__Provided entries__:
################

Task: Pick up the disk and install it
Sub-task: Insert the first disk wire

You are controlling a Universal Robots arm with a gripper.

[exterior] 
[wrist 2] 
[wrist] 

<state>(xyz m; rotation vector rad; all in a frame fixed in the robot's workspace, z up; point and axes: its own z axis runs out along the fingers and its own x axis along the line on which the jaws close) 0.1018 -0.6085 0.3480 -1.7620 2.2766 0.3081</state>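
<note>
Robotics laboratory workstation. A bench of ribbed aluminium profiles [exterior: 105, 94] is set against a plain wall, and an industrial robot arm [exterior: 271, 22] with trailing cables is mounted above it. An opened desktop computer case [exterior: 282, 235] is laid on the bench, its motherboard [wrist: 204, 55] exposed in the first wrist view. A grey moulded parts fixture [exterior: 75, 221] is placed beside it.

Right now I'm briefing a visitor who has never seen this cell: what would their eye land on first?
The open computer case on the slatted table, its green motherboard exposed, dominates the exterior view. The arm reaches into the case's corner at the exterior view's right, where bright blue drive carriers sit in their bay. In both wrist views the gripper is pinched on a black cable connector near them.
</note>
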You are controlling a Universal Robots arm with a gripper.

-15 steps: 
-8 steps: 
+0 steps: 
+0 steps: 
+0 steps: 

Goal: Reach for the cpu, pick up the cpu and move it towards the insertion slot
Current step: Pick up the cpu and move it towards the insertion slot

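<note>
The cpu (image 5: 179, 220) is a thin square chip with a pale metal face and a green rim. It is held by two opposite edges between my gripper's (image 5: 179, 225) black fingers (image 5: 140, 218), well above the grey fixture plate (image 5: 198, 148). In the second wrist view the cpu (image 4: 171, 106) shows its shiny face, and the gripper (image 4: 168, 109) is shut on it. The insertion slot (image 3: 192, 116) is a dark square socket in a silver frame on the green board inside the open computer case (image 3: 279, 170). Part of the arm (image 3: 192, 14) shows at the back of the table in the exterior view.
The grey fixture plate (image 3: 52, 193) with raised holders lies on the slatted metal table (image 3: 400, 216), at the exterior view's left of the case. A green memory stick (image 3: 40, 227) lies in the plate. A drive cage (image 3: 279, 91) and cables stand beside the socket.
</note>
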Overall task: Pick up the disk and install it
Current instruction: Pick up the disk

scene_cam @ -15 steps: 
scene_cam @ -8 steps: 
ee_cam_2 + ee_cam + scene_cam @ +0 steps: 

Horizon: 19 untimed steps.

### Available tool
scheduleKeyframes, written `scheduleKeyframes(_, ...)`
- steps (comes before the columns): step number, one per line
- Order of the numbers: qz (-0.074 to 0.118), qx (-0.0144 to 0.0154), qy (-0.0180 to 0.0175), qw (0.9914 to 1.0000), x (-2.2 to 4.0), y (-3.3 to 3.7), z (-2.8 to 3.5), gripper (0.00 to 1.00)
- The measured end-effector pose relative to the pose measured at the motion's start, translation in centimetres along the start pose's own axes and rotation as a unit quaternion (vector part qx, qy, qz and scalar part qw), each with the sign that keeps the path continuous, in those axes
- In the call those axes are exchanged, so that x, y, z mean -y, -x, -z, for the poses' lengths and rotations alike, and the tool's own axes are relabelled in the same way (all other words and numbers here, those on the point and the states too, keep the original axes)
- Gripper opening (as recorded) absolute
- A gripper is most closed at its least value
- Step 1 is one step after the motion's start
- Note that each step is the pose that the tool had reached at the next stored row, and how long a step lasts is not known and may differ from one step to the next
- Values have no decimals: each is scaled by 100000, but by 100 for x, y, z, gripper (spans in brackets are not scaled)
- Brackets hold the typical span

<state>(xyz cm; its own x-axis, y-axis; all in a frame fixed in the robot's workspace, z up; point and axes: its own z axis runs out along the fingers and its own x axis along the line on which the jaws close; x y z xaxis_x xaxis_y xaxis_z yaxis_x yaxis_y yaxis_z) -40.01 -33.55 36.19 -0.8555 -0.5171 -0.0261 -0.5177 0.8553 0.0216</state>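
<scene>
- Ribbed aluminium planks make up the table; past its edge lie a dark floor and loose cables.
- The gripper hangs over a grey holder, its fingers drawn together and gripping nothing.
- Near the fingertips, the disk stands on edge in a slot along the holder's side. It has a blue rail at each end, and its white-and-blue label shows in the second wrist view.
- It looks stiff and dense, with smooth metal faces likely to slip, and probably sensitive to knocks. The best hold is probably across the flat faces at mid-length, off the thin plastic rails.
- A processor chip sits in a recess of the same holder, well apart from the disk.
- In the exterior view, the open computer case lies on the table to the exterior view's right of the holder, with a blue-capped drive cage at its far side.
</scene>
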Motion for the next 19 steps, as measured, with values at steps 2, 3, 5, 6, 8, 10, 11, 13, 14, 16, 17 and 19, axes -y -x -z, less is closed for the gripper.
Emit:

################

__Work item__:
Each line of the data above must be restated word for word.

__Response box__:
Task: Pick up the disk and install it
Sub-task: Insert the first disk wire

You are controlling a Universal Robots arm with a gripper.

[exterior] 
[wrist 2] 
[wrist] 

<state>(xyz m; rotation vector rad; all in a frame fixed in the robot's workspace, z up; point and axes: its own z axis runs out along the fingers and its own x axis along the line on which the jaws close) 0.1018 -0.6085 0.3480 -1.7620 2.2766 0.3081</state>
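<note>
Robotics laboratory workstation. A bench of ribbed aluminium profiles [exterior: 105, 94] is set against a plain wall, and an industrial robot arm [exterior: 271, 22] with trailing cables is mounted above it. An opened desktop computer case [exterior: 282, 235] is laid on the bench, its motherboard [wrist: 204, 55] exposed in the first wrist view. A grey moulded parts fixture [exterior: 75, 221] is placed beside it.

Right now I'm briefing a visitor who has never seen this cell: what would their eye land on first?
The open computer case on the slatted table, its green motherboard exposed, dominates the exterior view. The arm reaches into the case's corner at the exterior view's right, where bright blue drive carriers sit in their bay. In both wrist views the gripper is pinched on a black cable connector near them.
</note>
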You are controlling a Universal Robots arm with a gripper.

-15 steps: 
-8 steps: 
+0 steps: 
+0 steps: 
+0 steps: 

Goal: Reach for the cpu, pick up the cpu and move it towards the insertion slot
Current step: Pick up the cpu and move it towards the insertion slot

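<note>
The cpu (image 5: 179, 220) is a thin square chip with a pale metal face and a green rim. It is held by two opposite edges between my gripper's (image 5: 179, 225) black fingers (image 5: 140, 218), well above the grey fixture plate (image 5: 198, 148). In the second wrist view the cpu (image 4: 171, 106) shows its shiny face, and the gripper (image 4: 168, 109) is shut on it. The insertion slot (image 3: 192, 116) is a dark square socket in a silver frame on the green board inside the open computer case (image 3: 279, 170). Part of the arm (image 3: 192, 14) shows at the back of the table in the exterior view.
The grey fixture plate (image 3: 52, 193) with raised holders lies on the slatted metal table (image 3: 400, 216), at the exterior view's left of the case. A green memory stick (image 3: 40, 227) lies in the plate. A drive cage (image 3: 279, 91) and cables stand beside the socket.
</note>
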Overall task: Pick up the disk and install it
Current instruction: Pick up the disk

scene_cam @ -15 steps: 
scene_cam @ -8 steps: 
ee_cam_2 + ee_cam + scene_cam @ +0 steps: 

Horizon: 19 untimed steps.

### Available tool
scheduleKeyframes, written `scheduleKeyframes(_, ...)`
- steps (comes before the columns): step number, one per line
- Order of the numbers: qz (-0.074 to 0.118), qx (-0.0144 to 0.0154), qy (-0.0180 to 0.0175), qw (0.9914 to 1.0000), x (-2.2 to 4.0), y (-3.3 to 3.7), z (-2.8 to 3.5), gripper (0.00 to 1.00)
- The measured end-effector pose relative to the pose measured at the motion's start, translation in centimetres along the start pose's own axes and rotation as a unit quaternion (vector part qx, qy, qz and scalar part qw), each with the sign that keeps the path continuous, in those axes
- In the call those axes are exchanged, so that x, y, z mean -y, -x, -z, for the poses' lengths and rotations alike, and the tool's own axes are relabelled in the same way (all other words and numbers here, those on the point and the states too, keep the original axes)
- Gripper opening (as recorded) absolute
- A gripper is most closed at its least value
- Step 1 is one step after the motion's start
- Note that each step is the pose that the tool had reached at the next stored row, and how long a step lasts is not known and may differ from one step to the next
- Values have no decimals: each is scaled by 100000, but by 100 for x, y, z, gripper (spans in brackets are not scaled)
- Brackets hold the typical span

<state>(xyz cm; its own x-axis, y-axis; all in a frame fixed in the robot's workspace, z up; point and axes: its own z axis runs out along the fingers and its own x axis along the line on which the jaws close; x y z xaxis_x xaxis_y xaxis_z yaxis_x yaxis_y yaxis_z) -40.01 -33.55 36.19 -0.8555 -0.5171 -0.0261 -0.5177 0.8553 0.0216</state>
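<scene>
- Ribbed aluminium planks make up the table; past its edge lie a dark floor and loose cables.
- The gripper hangs over a grey holder, its fingers drawn together and gripping nothing.
- Near the fingertips, the disk stands on edge in a slot along the holder's side. It has a blue rail at each end, and its white-and-blue label shows in the second wrist view.
- It looks stiff and dense, with smooth metal faces likely to slip, and probably sensitive to knocks. The best hold is probably across the flat faces at mid-length, off the thin plastic rails.
- A processor chip sits in a recess of the same holder, well apart from the disk.
- In the exterior view, the open computer case lies on the table to the exterior view's right of the holder, with a blue-capped drive cage at its far side.
</scene>
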Motion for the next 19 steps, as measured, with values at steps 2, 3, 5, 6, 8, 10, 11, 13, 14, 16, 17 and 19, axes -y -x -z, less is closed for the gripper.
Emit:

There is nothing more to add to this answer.